[YOUR GOAL] Nothing more is wanted than an exact repeat of the data below.

** DATASET EXTRACT follows **

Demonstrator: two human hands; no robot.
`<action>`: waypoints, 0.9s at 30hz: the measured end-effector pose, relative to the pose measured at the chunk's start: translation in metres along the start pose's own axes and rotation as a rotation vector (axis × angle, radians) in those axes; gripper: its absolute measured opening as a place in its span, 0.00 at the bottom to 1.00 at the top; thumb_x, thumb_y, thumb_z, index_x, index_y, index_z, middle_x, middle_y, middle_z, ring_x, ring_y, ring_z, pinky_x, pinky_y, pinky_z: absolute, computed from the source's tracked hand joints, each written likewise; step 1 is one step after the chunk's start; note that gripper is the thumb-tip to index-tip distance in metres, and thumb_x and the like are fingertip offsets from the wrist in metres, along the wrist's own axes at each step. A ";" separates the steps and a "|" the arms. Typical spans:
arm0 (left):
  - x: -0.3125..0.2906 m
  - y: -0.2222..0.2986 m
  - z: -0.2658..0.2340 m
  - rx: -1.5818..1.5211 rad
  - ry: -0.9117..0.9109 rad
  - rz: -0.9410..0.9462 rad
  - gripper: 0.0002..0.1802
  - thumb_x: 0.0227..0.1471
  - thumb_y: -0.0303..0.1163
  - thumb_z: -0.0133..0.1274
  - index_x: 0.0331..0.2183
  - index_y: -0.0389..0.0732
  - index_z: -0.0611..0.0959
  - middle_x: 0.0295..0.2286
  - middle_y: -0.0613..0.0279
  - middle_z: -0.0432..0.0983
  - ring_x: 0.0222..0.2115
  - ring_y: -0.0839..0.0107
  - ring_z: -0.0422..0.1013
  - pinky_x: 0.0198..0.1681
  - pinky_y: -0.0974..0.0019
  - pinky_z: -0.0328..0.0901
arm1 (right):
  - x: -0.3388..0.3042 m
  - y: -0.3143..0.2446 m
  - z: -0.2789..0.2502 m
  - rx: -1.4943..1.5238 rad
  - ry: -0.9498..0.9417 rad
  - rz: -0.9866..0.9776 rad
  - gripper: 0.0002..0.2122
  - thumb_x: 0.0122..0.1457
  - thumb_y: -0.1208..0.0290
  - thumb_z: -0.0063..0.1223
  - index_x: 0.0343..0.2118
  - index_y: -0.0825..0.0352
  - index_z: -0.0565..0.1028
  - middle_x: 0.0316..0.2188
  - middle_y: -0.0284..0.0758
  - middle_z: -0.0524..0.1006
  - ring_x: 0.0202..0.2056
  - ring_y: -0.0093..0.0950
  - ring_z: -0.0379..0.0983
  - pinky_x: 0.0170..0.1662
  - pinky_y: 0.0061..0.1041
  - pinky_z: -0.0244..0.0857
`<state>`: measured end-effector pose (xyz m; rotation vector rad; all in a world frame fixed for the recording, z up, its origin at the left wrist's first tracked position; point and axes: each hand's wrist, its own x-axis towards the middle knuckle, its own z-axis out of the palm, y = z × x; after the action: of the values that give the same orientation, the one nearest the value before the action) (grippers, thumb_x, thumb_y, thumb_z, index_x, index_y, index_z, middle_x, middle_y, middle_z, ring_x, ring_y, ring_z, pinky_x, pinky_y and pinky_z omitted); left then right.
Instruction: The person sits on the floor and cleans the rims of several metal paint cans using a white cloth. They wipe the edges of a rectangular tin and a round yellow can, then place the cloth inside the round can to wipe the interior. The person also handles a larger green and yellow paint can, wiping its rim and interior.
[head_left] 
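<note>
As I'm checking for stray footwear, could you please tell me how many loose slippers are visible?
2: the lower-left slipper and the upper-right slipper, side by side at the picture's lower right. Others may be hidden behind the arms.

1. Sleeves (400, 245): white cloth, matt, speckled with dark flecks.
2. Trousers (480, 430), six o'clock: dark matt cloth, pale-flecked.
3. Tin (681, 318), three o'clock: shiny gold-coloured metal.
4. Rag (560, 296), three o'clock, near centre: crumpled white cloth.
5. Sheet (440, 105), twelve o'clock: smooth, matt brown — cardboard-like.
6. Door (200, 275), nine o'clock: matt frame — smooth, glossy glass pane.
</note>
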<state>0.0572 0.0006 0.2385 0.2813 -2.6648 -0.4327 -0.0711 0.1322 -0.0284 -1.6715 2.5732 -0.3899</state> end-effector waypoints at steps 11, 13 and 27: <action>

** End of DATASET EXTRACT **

[TASK RESPONSE]
Demonstrator: two human hands; no robot.
`<action>`: waypoints, 0.9s at 30hz: the measured end-effector pose, relative to the pose measured at the chunk's start: translation in metres along the start pose's own axes and rotation as a rotation vector (axis × angle, radians) in those axes; gripper: its absolute measured opening as a place in its span, 0.00 at the bottom to 1.00 at the top; thumb_x, thumb_y, thumb_z, index_x, index_y, index_z, middle_x, middle_y, middle_z, ring_x, ring_y, ring_z, pinky_x, pinky_y, pinky_z: absolute, computed from the source's tracked hand joints, each written likewise; step 1 is one step after the chunk's start; note that gripper is the thumb-tip to index-tip distance in metres, and thumb_x and the like are fingertip offsets from the wrist in metres, along the wrist's own axes at each step. A ";" separates the steps and a "|" the arms. Typical spans:
arm0 (left):
  - x: -0.3125..0.2906 m
  - y: -0.2222..0.2986 m
  - z: -0.2658..0.2340 m
  - rx: -1.5818..1.5211 rad
  - ry: -0.9117..0.9109 rad
  - rz: -0.9410..0.9462 rad
  - gripper: 0.0002..0.1802
  - thumb_x: 0.0227..0.1471
  - thumb_y: -0.0303..0.1163
  - thumb_z: -0.0133..0.1274
  - index_x: 0.0331..0.2183
  - index_y: -0.0389..0.0732
  - index_z: -0.0611..0.0959
  - middle_x: 0.0295..0.2286
  - middle_y: -0.0613..0.0279
  - middle_z: -0.0432..0.0983
  - ring_x: 0.0222..0.2115
  - ring_y: -0.0839..0.0107
  - ring_z: -0.0422..0.1013
  - pinky_x: 0.0198..0.1681
  - pinky_y: -0.0974..0.0019
  - pinky_z: -0.0328..0.0901
arm1 (right):
  - x: -0.3388..0.3042 m
  - y: -0.3143..0.2446 m
  - z: -0.2789..0.2502 m
  - rx: -1.4943..1.5238 rad
  - ry: -0.9498..0.9417 rad
  - rz: -0.9866..0.9776 rad
  - gripper: 0.0002..0.2122
  - thumb_x: 0.0122..0.1457
  - thumb_y: -0.1208..0.0290
  - thumb_z: -0.0063..0.1223
  - index_x: 0.0343..0.2118
  - index_y: -0.0825..0.0352
  - index_z: -0.0565..0.1028
  - middle_x: 0.0316..0.2188
  - middle_y: -0.0284..0.0758
  - middle_z: -0.0524..0.1006
  - ring_x: 0.0202..0.2056
  - ring_y: -0.0093..0.0950
  - ring_z: -0.0379..0.0983
  - pinky_x: 0.0170..0.1662
  - pinky_y: 0.0061..0.1041
  - pinky_z: -0.0244..0.0857
`<state>`: measured end-effector pose (xyz m; rotation vector rad; all in a world frame fixed for the recording, z up, its origin at the left wrist's first tracked position; point and axes: each hand's wrist, its own x-axis towards the middle knuckle, its own z-axis out of the palm, y = z × x; after the action: of the values that give the same orientation, the one nearest the value before the action) (grippers, thumb_x, thumb_y, thumb_z, index_x, index_y, index_z, middle_x, middle_y, middle_z, ring_x, ring_y, ring_z, pinky_x, pinky_y and pinky_z omitted); left then right.
Instruction: The person sits on the floor and cleans the rims of several metal paint cans using a white cloth. They wipe the edges of a rectangular tin and a round yellow can, then place the cloth inside the round can to wipe the interior. The person also handles a larger green and yellow paint can, wiping its rim and interior.
[head_left] 
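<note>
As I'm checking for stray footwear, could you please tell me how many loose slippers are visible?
2: the lower-left slipper and the upper-right slipper, side by side at the picture's lower right. Others may be hidden behind the arms.

1. Sleeves (400, 245): white cloth, matt, speckled with dark flecks.
2. Trousers (480, 430), six o'clock: dark matt cloth, pale-flecked.
3. Tin (681, 318), three o'clock: shiny gold-coloured metal.
4. Rag (560, 296), three o'clock, near centre: crumpled white cloth.
5. Sheet (440, 105), twelve o'clock: smooth, matt brown — cardboard-like.
6. Door (200, 275), nine o'clock: matt frame — smooth, glossy glass pane.
</note>
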<state>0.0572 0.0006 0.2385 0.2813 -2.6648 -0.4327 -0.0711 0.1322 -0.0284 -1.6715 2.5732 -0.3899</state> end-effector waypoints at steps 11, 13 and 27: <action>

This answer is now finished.